The Greek text in Mark 12:42 says that she dropped in “two lepta, which is a kodrantes.” So if we simply translate it that way in English, everything is clear, right? Sure, if the reader has an intuitive sense of the value of two lepta! And Mark even gives us a clue by telling us that two lepta (Jewish coins) are equal to a kodrantes (a Roman coin). But most of us would still have to reach for a Bible dictionary to make sense of those terms. So translators have resorted to numerous solutions.
KJV: two mites, which make a farthing
RSV: two copper coins, which make a penny
NASB: two small copper coins, which amount to a cent (with a footnote)
NIV: two very small copper coins, worth only a fraction of a penny (with a footnote)
ESV: two small copper coins, which make a penny (with a footnote)
HCSB: two tiny coins worth very little (with a footnote)
NLT: two small coins (with a footnote)
Which translation is correct? I would argue that the KJV, RSV, NASB, NIV, and ESV communicate the wrong message. After all, a penny has very little value in our current economy. But in the first century, a kodrantes was equal to 1/64 of a denarius, and a denarius was considered fair pay for a day’s wage. If today’s wage for a laborer in the USA is $15 per hour, that comes to $120 for an 8-hour day. At this rate, 1/64 of a day’s wage is $1.88. Round it up to $2.00, and we could say that the widow dropped two dollar-coins into the collection box. That feels very different from “two coins worth only a fraction of a penny.”
It’s for that reason that the NLT simply says “two small coins” [footnote: Greek two lepta, which is a kodrantes (i.e., a quadrans)]. After all, the point of Jesus’ teaching was that the widow gave everything she had. And if her two small coins were worth a couple of dollars in our economy, let’s not give the impression that she had only two pennies.
30 thoughts on “How much was the widow’s mite?”
Thank you Mark for this wonderful post. This Bible passage was one of the first I learned during Sunday school when I was a child. I was always confused when some translations refered to the coins as “pennies.” For years I actually thought it the widow gave two cents. If that was all she really had, then she was really a homeless widow. I like the NLT’s “two small coins” because no value is assigned. The fact that the coins are described as “small” alerts the reader that they were not very valuable, but certainly more that two cents. This is another example of why the NLT is quickly becoming my translation of choice.

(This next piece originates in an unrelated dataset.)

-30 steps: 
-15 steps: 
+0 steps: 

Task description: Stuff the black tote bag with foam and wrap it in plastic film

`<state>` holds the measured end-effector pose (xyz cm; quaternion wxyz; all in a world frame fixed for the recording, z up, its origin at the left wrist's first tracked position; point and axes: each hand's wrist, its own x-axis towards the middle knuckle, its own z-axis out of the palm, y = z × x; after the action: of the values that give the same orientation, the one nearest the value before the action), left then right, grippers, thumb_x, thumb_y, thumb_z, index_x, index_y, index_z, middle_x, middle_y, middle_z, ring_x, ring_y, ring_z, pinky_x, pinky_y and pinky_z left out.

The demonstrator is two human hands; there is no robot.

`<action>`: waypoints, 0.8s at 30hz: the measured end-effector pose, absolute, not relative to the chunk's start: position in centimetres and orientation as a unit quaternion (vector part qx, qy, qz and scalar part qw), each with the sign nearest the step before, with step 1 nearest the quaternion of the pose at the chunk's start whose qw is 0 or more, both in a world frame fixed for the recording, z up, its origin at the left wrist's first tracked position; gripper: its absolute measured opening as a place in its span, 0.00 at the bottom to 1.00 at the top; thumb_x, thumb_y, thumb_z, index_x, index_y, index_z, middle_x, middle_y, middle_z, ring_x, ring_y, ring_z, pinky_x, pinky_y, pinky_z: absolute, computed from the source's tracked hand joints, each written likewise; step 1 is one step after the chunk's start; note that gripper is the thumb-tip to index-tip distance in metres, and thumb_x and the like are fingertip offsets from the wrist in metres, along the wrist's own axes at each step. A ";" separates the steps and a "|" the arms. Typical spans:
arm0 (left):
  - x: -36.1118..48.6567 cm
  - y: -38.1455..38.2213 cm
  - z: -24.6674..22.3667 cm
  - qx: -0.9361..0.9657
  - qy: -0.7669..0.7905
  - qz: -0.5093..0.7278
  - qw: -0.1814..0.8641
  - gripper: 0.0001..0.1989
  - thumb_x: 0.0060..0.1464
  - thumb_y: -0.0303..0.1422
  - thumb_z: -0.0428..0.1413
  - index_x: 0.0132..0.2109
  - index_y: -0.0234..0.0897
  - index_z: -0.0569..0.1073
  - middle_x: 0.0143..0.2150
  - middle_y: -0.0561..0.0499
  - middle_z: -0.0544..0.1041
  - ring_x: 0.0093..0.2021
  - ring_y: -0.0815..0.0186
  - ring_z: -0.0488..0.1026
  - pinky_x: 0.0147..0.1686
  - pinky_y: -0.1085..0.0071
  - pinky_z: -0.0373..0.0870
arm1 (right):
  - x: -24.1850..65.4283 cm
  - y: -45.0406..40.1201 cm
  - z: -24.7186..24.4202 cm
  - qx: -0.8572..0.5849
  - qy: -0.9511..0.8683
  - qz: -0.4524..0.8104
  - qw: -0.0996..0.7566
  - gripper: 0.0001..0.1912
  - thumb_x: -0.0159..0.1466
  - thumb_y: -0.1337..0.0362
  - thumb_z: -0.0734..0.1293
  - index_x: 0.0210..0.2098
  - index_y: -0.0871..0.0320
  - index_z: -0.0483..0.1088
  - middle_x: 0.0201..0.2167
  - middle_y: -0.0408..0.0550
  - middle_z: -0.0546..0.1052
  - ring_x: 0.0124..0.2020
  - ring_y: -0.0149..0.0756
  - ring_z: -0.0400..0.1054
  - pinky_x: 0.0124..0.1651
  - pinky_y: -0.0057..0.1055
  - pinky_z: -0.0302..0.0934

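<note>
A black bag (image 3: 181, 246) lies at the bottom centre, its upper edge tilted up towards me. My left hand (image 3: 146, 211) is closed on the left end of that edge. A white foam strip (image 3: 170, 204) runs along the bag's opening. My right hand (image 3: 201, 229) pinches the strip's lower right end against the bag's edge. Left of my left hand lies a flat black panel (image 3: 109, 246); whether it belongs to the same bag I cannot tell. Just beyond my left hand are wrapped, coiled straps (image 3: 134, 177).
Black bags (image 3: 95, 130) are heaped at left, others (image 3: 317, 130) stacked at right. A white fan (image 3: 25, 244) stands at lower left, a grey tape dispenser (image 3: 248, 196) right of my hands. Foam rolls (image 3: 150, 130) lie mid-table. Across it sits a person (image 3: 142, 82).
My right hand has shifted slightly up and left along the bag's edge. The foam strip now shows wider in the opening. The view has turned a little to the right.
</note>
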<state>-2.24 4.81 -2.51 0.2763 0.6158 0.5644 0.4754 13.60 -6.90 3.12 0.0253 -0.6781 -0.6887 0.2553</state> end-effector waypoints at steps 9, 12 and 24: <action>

I’ve never been concerned about how much the widow gave, the point is that she gave all she had even though she was poor. Isn’t it demonstrating her faith and obedience and sacrificial giving? I rather think the challenge for the reader is not to work out how much she gave but to imitate her example of sacrificial giving.
Excellent post this really gives a lot of value to what the NLT has to offer in some of the things that Jesus (and the rest of the bible) is talking about.
I think you mis-estimate. Now, it is really difficult to compare prices and purchasing power, especially across long ages… there really is no good answer.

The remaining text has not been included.